British critics of the system are often puzzled and irritated by the sluggish pace of investigations and their frequently negative outcome. Mark Jones, whose wife was murdered while on holiday in Picardy, remarked when her killer was finally put in the dock three years after his arrest that "the whole thing was a pantomime". He was clearly unfamiliar with the snail-like functioning of the investigative and judicial processes in France in which foreigners are quick to see some kind of discrimination at work. Wrong. On average one Brit a year is murdered in France and many of these cases remain unsolved. In Théoule recently someone reminded me of the killing of her former neighbour Patricia Green, a British lawyer, found shot dead on her kitchen floor one January evening in 1994. The case remains "cold". There are, of course, particular difficulties with crimes involving foreigners. These are, unlike Green, often visitors with no relation to local communities and are victims of opportunistic crimes. However, these figures also need to be taken into account: of all homicides in France a quarter are never cleared up; in the UK that's true of only one in ten. On this showing, Moulin is evidently less efficient than Barnaby.

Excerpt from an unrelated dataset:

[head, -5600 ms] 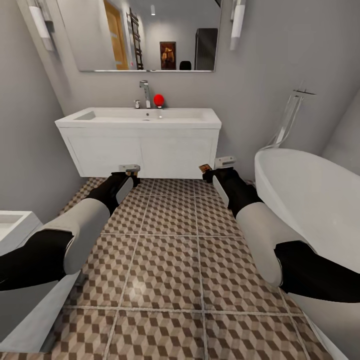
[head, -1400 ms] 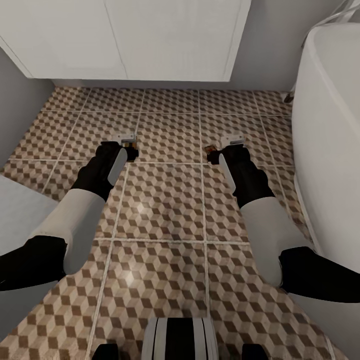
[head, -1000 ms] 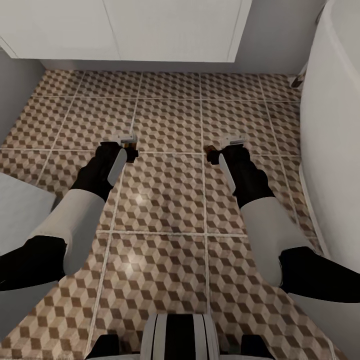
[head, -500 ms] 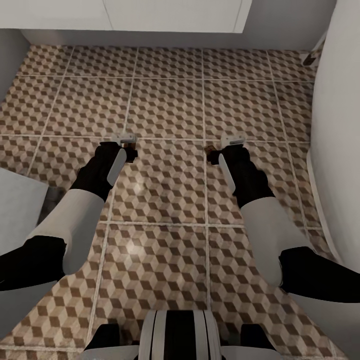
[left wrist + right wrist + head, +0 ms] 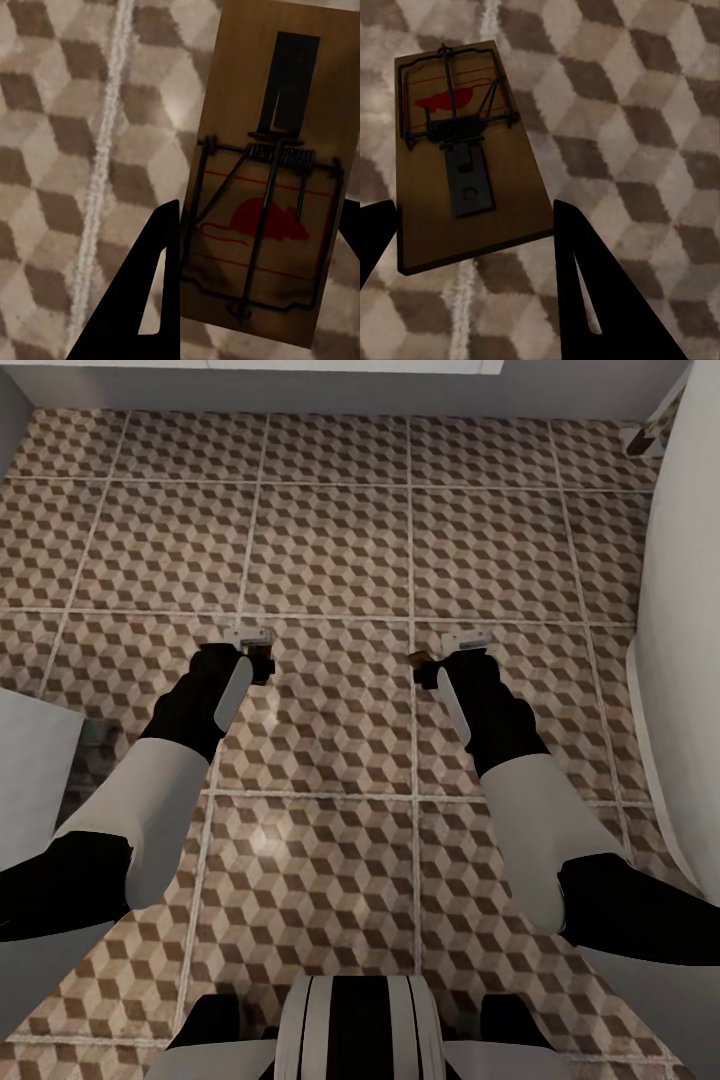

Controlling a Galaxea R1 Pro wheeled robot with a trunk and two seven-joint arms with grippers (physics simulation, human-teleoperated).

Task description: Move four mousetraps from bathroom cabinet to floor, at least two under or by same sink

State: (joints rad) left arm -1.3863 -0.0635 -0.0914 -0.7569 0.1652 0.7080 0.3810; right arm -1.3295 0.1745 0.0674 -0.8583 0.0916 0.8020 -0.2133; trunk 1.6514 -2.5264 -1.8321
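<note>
Both arms reach out above the bathroom floor (image 5: 330,550), short of the white vanity base at its far edge; the left hand (image 5: 257,655) grips a mousetrap (image 5: 266,187) between its fingers (image 5: 146,300); the right hand (image 5: 428,665) likewise clamps a second mousetrap (image 5: 465,180), held over the cube-patterned tiles beside the bathtub (image 5: 690,610).
</note>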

If so, why? The problem is the method of police recruitment and training in France. Most senior officers have entered the force directly at "commissioned" level and have little or no first-hand experience of street policing and so lack the savvy it can impart. Ordinary cops and their seniors inhabit different social and cultural worlds. This is a source of weakness. Significantly, French television has never had an equivalent to The Bill since nothing like that exists in reality. I groaned when recently a smartarse hired by the present British government to advise on police reform urged that a similar system should be adopted in the UK with graduate entrants being spared the beat and fast tracked to officer level. Actually, it was tried before – back in the thirties with the so-called Trenchard system – and it failed dismally. I recall from my distant days as an instructor at Hendon that this episode was occasionally recalled over the tea and bacon sarnies in the canteen and got a unanimous thumbs down. And then there's the examining magistrate (juge d'instruction) who supervises the investigation. Some are very good but others are inexperienced, over-worked and sometimes very full of themselves. Relations with their police colleagues can be less than fruitful which doesn't make for efficiency. A bit of advice, then: don't get murdered in France – they might never find out who done it.